[Collection entries]
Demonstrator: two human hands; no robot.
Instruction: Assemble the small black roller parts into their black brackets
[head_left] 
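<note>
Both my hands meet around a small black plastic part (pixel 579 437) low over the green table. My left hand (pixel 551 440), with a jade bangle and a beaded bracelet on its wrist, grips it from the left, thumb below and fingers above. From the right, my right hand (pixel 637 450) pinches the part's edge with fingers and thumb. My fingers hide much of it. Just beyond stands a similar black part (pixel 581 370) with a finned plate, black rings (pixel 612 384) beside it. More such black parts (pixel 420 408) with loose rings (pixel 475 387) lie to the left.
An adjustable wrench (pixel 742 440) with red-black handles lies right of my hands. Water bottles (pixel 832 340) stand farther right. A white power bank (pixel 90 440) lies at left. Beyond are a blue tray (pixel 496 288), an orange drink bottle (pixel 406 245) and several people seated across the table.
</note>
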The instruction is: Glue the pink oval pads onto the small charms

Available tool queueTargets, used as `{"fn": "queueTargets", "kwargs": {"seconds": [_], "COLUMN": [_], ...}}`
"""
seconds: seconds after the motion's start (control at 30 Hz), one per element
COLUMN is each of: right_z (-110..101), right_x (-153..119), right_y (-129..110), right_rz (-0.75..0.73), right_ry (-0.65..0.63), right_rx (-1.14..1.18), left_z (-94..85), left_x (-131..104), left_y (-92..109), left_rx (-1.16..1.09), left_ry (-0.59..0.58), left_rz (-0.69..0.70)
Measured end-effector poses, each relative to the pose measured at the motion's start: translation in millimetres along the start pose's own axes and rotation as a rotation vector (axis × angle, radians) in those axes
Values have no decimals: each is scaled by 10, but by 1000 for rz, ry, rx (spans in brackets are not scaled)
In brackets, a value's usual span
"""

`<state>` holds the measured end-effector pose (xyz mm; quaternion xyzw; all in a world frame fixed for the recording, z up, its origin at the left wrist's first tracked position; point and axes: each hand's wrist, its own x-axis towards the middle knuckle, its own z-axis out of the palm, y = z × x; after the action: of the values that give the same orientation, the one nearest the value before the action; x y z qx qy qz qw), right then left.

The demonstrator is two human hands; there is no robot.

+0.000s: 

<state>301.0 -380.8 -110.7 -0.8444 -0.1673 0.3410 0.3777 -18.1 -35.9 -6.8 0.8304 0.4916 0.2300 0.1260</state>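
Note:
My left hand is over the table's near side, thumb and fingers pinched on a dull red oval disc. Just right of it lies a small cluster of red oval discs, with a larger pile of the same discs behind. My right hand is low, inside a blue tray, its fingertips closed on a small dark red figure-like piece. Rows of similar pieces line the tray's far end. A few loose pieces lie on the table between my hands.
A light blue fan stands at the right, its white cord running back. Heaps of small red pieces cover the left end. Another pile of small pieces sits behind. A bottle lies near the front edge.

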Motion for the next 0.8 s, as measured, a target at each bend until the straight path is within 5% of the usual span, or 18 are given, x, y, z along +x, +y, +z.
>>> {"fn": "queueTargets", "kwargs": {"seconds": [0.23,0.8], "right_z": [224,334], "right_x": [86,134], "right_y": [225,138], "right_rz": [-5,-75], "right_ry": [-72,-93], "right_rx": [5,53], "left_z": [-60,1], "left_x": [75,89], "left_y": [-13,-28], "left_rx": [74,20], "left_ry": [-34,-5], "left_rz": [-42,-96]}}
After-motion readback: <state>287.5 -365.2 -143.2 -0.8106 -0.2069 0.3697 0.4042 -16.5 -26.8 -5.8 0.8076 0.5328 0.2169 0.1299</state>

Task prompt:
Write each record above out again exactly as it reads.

Response to this task:
Demonstrator: two human hands; no robot.
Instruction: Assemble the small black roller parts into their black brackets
[head_left] 
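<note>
Both my hands meet around a small black plastic part (pixel 579 437) low over the green table. My left hand (pixel 551 440), with a jade bangle and a beaded bracelet on its wrist, grips it from the left, thumb below and fingers above. From the right, my right hand (pixel 637 450) pinches the part's edge with fingers and thumb. My fingers hide much of it. Just beyond stands a similar black part (pixel 581 370) with a finned plate, black rings (pixel 612 384) beside it. More such black parts (pixel 420 408) with loose rings (pixel 475 387) lie to the left.
An adjustable wrench (pixel 742 440) with red-black handles lies right of my hands. Water bottles (pixel 832 340) stand farther right. A white power bank (pixel 90 440) lies at left. Beyond are a blue tray (pixel 496 288), an orange drink bottle (pixel 406 245) and several people seated across the table.
</note>
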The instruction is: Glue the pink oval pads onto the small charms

Available tool queueTargets, used as `{"fn": "queueTargets", "kwargs": {"seconds": [_], "COLUMN": [_], ...}}`
"""
seconds: seconds after the motion's start (control at 30 Hz), one per element
COLUMN is each of: right_z (-110..101), right_x (-153..119), right_y (-129..110), right_rz (-0.75..0.73), right_ry (-0.65..0.63), right_rx (-1.14..1.18), left_z (-94..85), left_x (-131..104), left_y (-92..109), left_rx (-1.16..1.09), left_ry (-0.59..0.58), left_rz (-0.69..0.70)
Measured end-effector poses, each relative to the pose measured at the motion's start: translation in millimetres along the start pose's own axes and rotation as a rotation vector (axis × angle, radians) in those axes
Values have no decimals: each is scaled by 10, but by 1000 for rz, ry, rx (spans in brackets are not scaled)
In brackets, a value's usual span
"""

`<state>` holds the measured end-effector pose (xyz mm; quaternion xyzw; all in a world frame fixed for the recording, z up, its origin at the left wrist's first tracked position; point and axes: each hand's wrist, its own x-axis towards the middle knuckle, its own z-axis out of the palm, y = z × x; after the action: of the values that give the same orientation, the one nearest the value before the action; x y z qx qy qz qw), right then left.

The demonstrator is two human hands; there is no robot.

+0.000s: 

<state>301.0 -380.8 -110.7 -0.8444 -0.1673 0.3410 0.3777 -18.1 -35.9 -6.8 0.8304 0.4916 0.2300 0.1260</state>
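Note:
My left hand is over the table's near side, thumb and fingers pinched on a dull red oval disc. Just right of it lies a small cluster of red oval discs, with a larger pile of the same discs behind. My right hand is low, inside a blue tray, its fingertips closed on a small dark red figure-like piece. Rows of similar pieces line the tray's far end. A few loose pieces lie on the table between my hands.
A light blue fan stands at the right, its white cord running back. Heaps of small red pieces cover the left end. Another pile of small pieces sits behind. A bottle lies near the front edge.
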
Motion for the next 0.8 s, as measured, a target at each bend until the straight path is within 5% of the usual span, or 18 are given, x, y, z along +x, +y, +z.
>>> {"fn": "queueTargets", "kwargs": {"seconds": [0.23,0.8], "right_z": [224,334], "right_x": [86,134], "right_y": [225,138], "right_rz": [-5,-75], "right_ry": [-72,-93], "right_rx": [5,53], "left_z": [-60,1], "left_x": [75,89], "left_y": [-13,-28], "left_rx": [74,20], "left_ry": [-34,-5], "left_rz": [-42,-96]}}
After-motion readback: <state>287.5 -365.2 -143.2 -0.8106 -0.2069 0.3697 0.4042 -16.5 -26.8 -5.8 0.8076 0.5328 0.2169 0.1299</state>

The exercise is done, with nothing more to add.